### Source data
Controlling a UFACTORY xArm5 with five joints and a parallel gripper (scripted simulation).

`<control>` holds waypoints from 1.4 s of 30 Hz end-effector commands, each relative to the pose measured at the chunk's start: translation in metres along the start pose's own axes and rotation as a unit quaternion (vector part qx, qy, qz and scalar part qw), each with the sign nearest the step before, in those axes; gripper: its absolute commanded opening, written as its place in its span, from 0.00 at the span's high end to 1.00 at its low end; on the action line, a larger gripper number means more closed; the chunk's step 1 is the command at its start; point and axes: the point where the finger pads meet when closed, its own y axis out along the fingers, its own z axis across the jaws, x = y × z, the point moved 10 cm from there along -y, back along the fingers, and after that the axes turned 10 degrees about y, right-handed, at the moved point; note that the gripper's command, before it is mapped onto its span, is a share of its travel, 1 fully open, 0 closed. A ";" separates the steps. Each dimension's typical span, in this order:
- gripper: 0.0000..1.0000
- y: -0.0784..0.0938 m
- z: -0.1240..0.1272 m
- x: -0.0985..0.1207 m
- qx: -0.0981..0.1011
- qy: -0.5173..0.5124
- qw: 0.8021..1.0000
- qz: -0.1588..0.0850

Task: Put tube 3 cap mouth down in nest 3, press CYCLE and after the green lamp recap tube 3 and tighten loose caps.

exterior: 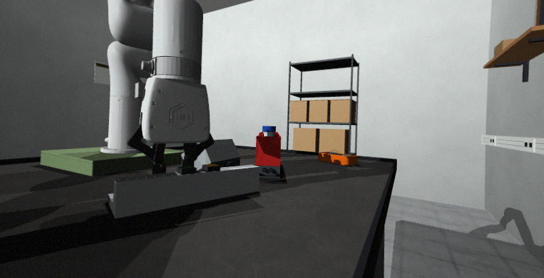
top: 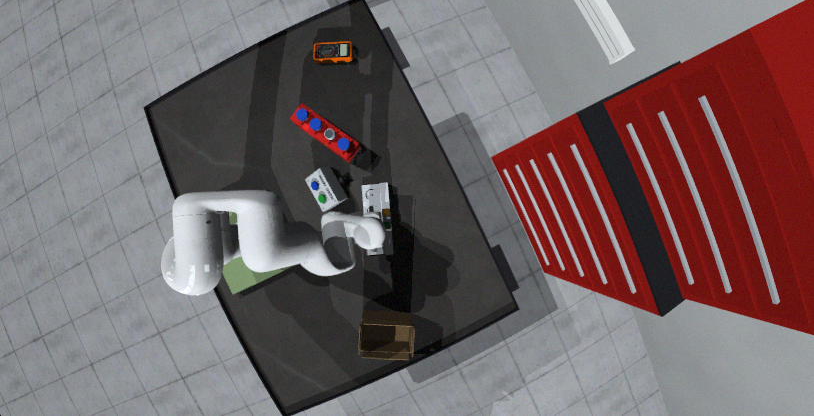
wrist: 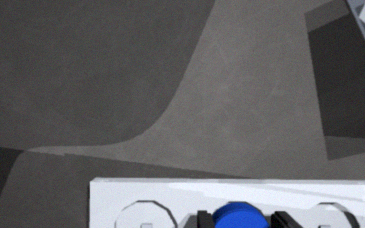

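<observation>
My gripper (wrist: 240, 220) is shut on a blue cap (wrist: 239, 216), with one dark finger at each side of it. It holds the cap low over the white cap tray (wrist: 240, 200), with an empty nest (wrist: 145, 216) to one side and another nest (wrist: 332, 214) to the other. In the side view the fingers (exterior: 173, 166) reach down behind the tray's front wall (exterior: 182, 190), and the cap is hidden there. On the red decapping station (top: 327, 131), tube 3 (top: 329, 134) stands open. The other three tubes carry blue caps (top: 315, 123).
The key housing (top: 325, 188), with a blue key (top: 314, 185) and a green key (top: 322, 198), stands between the station and the tray. An orange multimeter (top: 332, 51) lies at the far end of the table. A cardboard box (top: 387, 333) sits at the near end.
</observation>
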 end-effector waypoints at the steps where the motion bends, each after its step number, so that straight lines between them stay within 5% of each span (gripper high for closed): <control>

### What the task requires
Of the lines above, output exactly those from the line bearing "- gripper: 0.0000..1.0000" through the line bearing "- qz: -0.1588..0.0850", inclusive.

### Response area
- gripper: 0.0000..1.0000
- y: -0.0784..0.0938 m
- z: -0.1240..0.1272 m
- x: -0.0985..0.1207 m
- qx: -0.0981..0.1011
- qy: -0.5173..0.5124
- qw: 0.8021..1.0000
- qz: -0.1588..0.0850

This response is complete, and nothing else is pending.